Mapping Onchain Topology: Seeing Concentration Risk Before It Surfaces

How to manage concentration risk in onchain portfolios by mapping the topology of the system.

8 min read5/15/2026
Mapping Onchain Topology: Seeing Concentration Risk Before It Surfaces

Onchain assets are often evaluated through surface-level metrics: price action, APY, TVL, token composition, or protocol label. These measures are useful, but they miss an increasingly important dimension of risk: topology.

An asset is not only a single holding. It is also a node in a graph of causal dependencies. Value and risk propagate through issuers, liquidity venues, oracles, bridges, and other shared infrastructure. Two positions that appear diversified at the label level may still depend on the same underlying rails.

From Lists to Graphs

Most DeFi analytics begin with lists: assets, markets, yields, and allocations. Lists are easy to read, but they flatten structure.

A topology view restores that structure. We represent the system as a directed graph, where nodes are entities such as tokens, markets, and assets, and edges represent causal dependency. In the case of the Morpho protocol, this gives a natural directed acyclic graph.

DAG

This approach allows us to programmatically analyze which assets are connected to which markets, which markets share the same underlying tokens, and where large dependency hubs emerge.

The idea of representing financial systems as graphs has a long history in risk management. In his 1998 paper on hierarchical structure in financial markets, Mantegna showed that the topology induced by a correlation matrix can reveal an economically meaningful taxonomy of assets. The relevant insight is not limited to equities: assets that appear distinct can still be manifestations of shared underlying forces.

The failure of diversification is often a failure to recognize that assets are not independent objects, but manifestations of shared economic forces.

For onchain markets, the same principle applies with even greater force. Composability creates explicit dependency paths, giving asset managers an highly granular view on categories of risk.

The Adjacency Matrix

A graph is useful visually, but the same information can also be represented as an adjacency matrix.

An adjacency matrix is a simple object: rows and columns are nodes, and each cell indicates whether a dependency exists between two nodes. If a market routes into an asset, the corresponding cell is active. If two markets are used by the same asset set, this relationship can also be measured.

This gives us a machine-readable foundation for risk analysis. Once the system is represented as a matrix, we can compute overlap, dependency concentration, shared markets, and clustering.

In practice, this turns our analysis from a qualitative diagram into a quantitative risk primitive.

Concentration Risk Is Not Always Visible

The main risk highlighted here is hidden concentration.

An allocator may believe they are diversified because capital is spread across many assets. But if those assets route through the same small set of markets, depend on the same collateral type, or share the same liquidity venue, the effective exposure is more concentrated than the asset count suggests.

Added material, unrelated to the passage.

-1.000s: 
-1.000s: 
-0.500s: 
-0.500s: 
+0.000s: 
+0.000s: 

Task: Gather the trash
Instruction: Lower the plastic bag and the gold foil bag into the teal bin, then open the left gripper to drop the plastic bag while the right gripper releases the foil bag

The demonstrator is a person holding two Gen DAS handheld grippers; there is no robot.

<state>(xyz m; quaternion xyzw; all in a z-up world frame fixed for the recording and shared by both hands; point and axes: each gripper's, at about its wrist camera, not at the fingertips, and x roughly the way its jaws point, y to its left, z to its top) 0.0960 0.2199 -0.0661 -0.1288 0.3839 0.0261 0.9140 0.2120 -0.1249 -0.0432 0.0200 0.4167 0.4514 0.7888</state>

The analogy in equity markets is familiar from multi-factor models: a portfolio can hold dozens of stocks yet still carry concentrated industry exposure. Names differ, but if most positions load on the same sector factor, risk is driven by one macro bet, not by independent stock selection. Onchain topology plays a similar role: many assets can mask a small number of shared dependency factors.

This is the core limitation of naive equal-weight allocation, as it creates an illusion of diversification: many asset names, but fewer true sources of risk.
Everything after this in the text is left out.